Your instructions:
Which of the lines below include the word "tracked"? Pull each one out.

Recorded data
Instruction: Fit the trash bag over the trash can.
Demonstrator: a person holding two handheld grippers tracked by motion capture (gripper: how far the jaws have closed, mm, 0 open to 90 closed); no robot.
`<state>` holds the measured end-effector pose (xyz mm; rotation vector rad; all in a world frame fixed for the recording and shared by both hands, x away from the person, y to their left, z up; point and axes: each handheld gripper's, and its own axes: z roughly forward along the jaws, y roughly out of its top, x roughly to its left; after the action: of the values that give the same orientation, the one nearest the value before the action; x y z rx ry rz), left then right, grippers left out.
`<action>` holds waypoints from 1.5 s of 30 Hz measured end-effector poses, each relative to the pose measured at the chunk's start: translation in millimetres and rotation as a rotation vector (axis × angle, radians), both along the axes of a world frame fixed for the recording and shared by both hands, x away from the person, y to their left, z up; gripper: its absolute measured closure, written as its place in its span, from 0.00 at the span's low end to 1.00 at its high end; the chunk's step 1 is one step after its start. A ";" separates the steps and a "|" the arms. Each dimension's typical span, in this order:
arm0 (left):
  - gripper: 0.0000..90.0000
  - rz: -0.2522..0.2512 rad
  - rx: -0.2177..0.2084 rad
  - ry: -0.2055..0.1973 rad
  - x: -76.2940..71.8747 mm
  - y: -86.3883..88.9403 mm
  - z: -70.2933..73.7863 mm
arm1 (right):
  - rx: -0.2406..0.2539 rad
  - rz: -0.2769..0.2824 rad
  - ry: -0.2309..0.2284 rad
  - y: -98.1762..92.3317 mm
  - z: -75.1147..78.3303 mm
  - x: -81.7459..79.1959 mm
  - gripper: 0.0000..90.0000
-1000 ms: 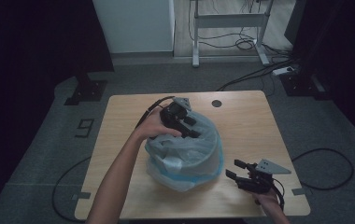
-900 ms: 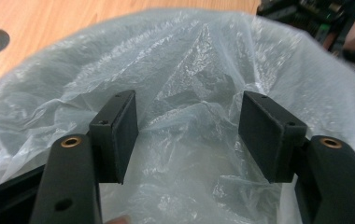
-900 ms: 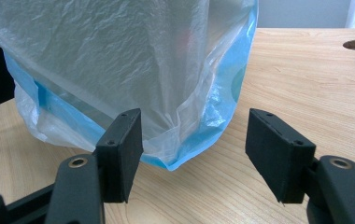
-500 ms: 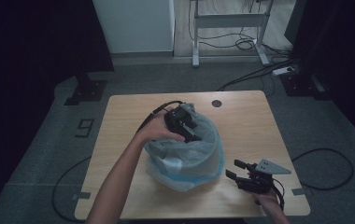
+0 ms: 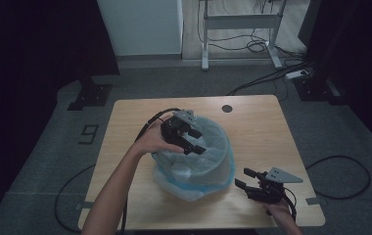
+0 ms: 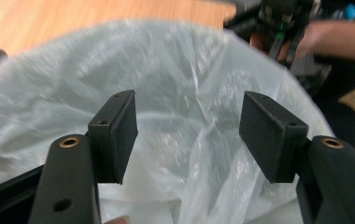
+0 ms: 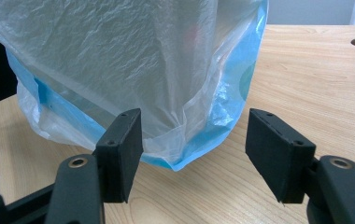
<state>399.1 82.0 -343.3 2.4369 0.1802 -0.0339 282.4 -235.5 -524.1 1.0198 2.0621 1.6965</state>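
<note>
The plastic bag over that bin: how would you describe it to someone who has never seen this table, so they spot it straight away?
Find the wooden table; near its middle stands a round bin. The plastic bag lines its mouth and hangs down its sides to the tabletop, with the left gripper over the opening. It is the only crinkled, see-through thing there, whitish with a blue hem along its bottom edge.

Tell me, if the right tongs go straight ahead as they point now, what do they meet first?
Probably the clear plastic bag around the blue bin; its hanging lower edge lies right ahead of the open right tongs, though depth is uncertain.
</note>
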 end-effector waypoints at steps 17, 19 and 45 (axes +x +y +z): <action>0.40 0.023 0.089 -0.016 -0.9 -2.3 -7.1 | -0.004 0.001 0.004 -1.4 -0.3 0.1 0.40; 0.39 0.040 0.073 -0.024 0.5 6.8 -1.7 | -0.004 0.001 0.004 -1.6 -0.6 0.3 0.40; 0.38 0.126 0.070 -0.029 5.0 46.7 -2.0 | -0.013 0.000 0.010 -1.2 -2.0 1.1 0.40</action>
<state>404.2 128.7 -345.3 2.4894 0.3261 0.0649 283.5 -236.7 -526.1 1.0261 2.0767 1.6789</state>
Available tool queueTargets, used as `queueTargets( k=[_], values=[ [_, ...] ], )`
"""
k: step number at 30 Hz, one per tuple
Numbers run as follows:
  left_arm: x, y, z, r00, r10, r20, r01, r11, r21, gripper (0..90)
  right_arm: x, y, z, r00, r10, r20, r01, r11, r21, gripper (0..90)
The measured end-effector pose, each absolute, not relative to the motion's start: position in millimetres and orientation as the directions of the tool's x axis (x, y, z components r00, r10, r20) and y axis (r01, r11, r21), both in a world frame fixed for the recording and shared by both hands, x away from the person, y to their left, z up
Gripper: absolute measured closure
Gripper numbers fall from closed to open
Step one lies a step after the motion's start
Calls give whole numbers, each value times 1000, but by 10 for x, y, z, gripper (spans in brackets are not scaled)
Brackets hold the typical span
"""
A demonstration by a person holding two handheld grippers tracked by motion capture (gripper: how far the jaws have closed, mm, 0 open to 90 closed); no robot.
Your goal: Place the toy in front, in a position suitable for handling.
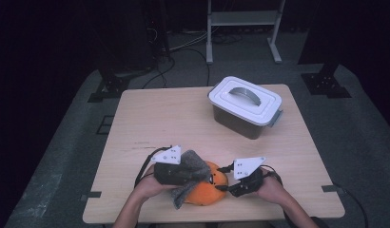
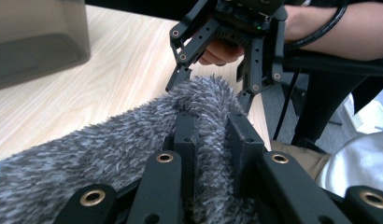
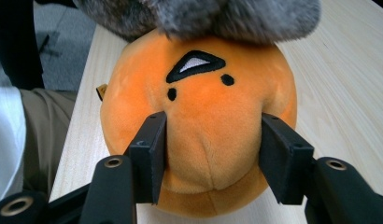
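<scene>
My left gripper (image 2: 213, 140) has its jaws clamped tight on a fold of the grey fuzzy cloth (image 2: 110, 154), which drapes over the orange plush toy (image 3: 199, 116) near the counter's (image 1: 150, 118) front edge. My right gripper (image 3: 210, 158) has its jaws half-open around the toy's body, pads seemingly pressing its sides, though I can't be sure. If I pull the cloth now, a loose hold could let the toy drag along and tumble off that edge.
</scene>
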State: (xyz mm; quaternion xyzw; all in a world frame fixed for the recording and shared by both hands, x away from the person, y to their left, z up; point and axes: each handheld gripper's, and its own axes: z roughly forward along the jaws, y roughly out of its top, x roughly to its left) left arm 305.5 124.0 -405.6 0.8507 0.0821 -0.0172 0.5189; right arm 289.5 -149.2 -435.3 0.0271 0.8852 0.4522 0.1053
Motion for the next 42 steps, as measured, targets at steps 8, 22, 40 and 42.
queueTargets(
  k=[8, 22, 40, 42],
  values=[
    [3150, 1478, -4134, 970, 192, -146, 220, -458, 861, 758, 2908, -1517, -4341, -974, 138, -181, -65, 596, 800, 511],
    [3141, 1256, -3987, 984, 142, -109, 164, -469, 868, 756, 2852, -1484, -4304, -970, 128, -208, -92, 597, 797, 506],
    [3117, 1313, -4008, 982, 100, -160, 188, -490, 851, 754, 2907, -1441, -4323, -982, 171, -77, 38, 582, 813, 452],
    [3111, 1253, -3942, 986, 93, -141, 168, -483, 859, 754, 2889, -1441, -4308, -981, 170, -91, 23, 575, 818, 486]
  ],
)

Answer for this exercise:
Demonstrator: a person holding two handheld grippers tracked by motion capture (gripper: how far the jaws have closed, mm, 0 open to 90 closed); no robot.
A demonstration by a person holding two handheld grippers tracked by motion capture (gripper: how far the jaws have closed, mm, 0 open to 90 closed); no robot.

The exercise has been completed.